We examined the effect of probenecid in regulating the ERK and JNK downstream MAPK pathways affecting respiratory syncytial virus replication.
Background: We have previously shown that probenecid inhibits RSV, influenza virus, and SARS-CoV-2 replication in vitro in preclinical animal models and in humans. In a Phase two randomized, placebo-controlled, single-blind, dose range-finding study using probenecid to treat non-hospitalized patients with symptomatic, mild-to-moderate COVID-19, we previously showed that a 1000 mg twice daily treatment for 5 days reduced the median time to viral clearance from 11 to 7 days, and a 500 mg twice daily treatment for 5 days reduced the time to viral clearance from 11 to 9 days more than the placebo.
Methods: In this study, we sought to determine the mechanism of action of the probenecid inhibition of RSV replication in human respiratory epithelial (A549) cells.

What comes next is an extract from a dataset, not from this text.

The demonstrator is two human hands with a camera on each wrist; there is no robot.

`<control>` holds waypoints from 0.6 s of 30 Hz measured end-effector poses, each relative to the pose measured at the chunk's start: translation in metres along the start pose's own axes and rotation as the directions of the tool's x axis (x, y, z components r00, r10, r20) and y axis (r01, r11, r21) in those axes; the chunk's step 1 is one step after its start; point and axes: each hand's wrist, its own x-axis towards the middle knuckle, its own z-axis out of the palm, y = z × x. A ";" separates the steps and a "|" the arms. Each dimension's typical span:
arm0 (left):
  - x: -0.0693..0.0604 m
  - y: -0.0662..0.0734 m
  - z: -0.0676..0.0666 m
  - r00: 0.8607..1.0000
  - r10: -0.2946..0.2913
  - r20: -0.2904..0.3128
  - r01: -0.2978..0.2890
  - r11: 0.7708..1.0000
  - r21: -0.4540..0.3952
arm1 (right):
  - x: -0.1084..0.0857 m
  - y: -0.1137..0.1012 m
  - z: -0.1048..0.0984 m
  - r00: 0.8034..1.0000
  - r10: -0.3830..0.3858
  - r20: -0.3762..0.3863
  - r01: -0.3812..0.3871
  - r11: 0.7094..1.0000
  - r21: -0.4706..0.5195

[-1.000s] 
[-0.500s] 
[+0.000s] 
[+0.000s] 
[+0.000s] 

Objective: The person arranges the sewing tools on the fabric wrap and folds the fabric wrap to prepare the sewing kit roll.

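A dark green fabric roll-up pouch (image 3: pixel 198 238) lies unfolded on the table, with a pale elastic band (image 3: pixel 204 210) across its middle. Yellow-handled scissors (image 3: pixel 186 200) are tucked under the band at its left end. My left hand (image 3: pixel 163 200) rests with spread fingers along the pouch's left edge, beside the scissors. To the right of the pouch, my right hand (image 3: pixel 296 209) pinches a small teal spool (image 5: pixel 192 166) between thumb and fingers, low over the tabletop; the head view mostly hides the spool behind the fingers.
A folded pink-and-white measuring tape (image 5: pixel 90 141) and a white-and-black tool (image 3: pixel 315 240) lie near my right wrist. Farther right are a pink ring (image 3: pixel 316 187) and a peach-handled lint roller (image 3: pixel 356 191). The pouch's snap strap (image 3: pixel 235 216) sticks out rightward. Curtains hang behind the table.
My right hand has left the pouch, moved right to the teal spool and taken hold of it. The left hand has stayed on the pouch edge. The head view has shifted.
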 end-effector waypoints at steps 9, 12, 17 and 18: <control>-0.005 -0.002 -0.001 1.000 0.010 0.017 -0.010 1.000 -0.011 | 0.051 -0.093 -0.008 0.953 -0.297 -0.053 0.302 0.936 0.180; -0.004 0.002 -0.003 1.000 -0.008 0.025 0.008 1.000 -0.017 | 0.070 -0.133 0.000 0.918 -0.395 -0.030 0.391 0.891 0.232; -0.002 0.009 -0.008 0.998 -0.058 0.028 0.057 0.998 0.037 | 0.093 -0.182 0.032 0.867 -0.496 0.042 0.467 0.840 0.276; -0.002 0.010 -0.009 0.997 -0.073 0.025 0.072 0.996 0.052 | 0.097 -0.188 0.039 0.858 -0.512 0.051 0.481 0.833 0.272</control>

Results: We show that probenecid inhibits the RSV-induced phosphorylation of JNKs and ERKs and the downstream phosphorylation of c-jun, a component of the AP-1 transcription complex needed for virus replication. The inhibition of JNKs by probenecid reversed the repression of transcription factor HNF-4.
Conclusion: The probenecid inhibition of JNK and ERK phosphorylation involves the MAPK pathway that precludes virus replication.
Keywords: ERK; HNF; JNK; RSV; antiviral; transcription factor.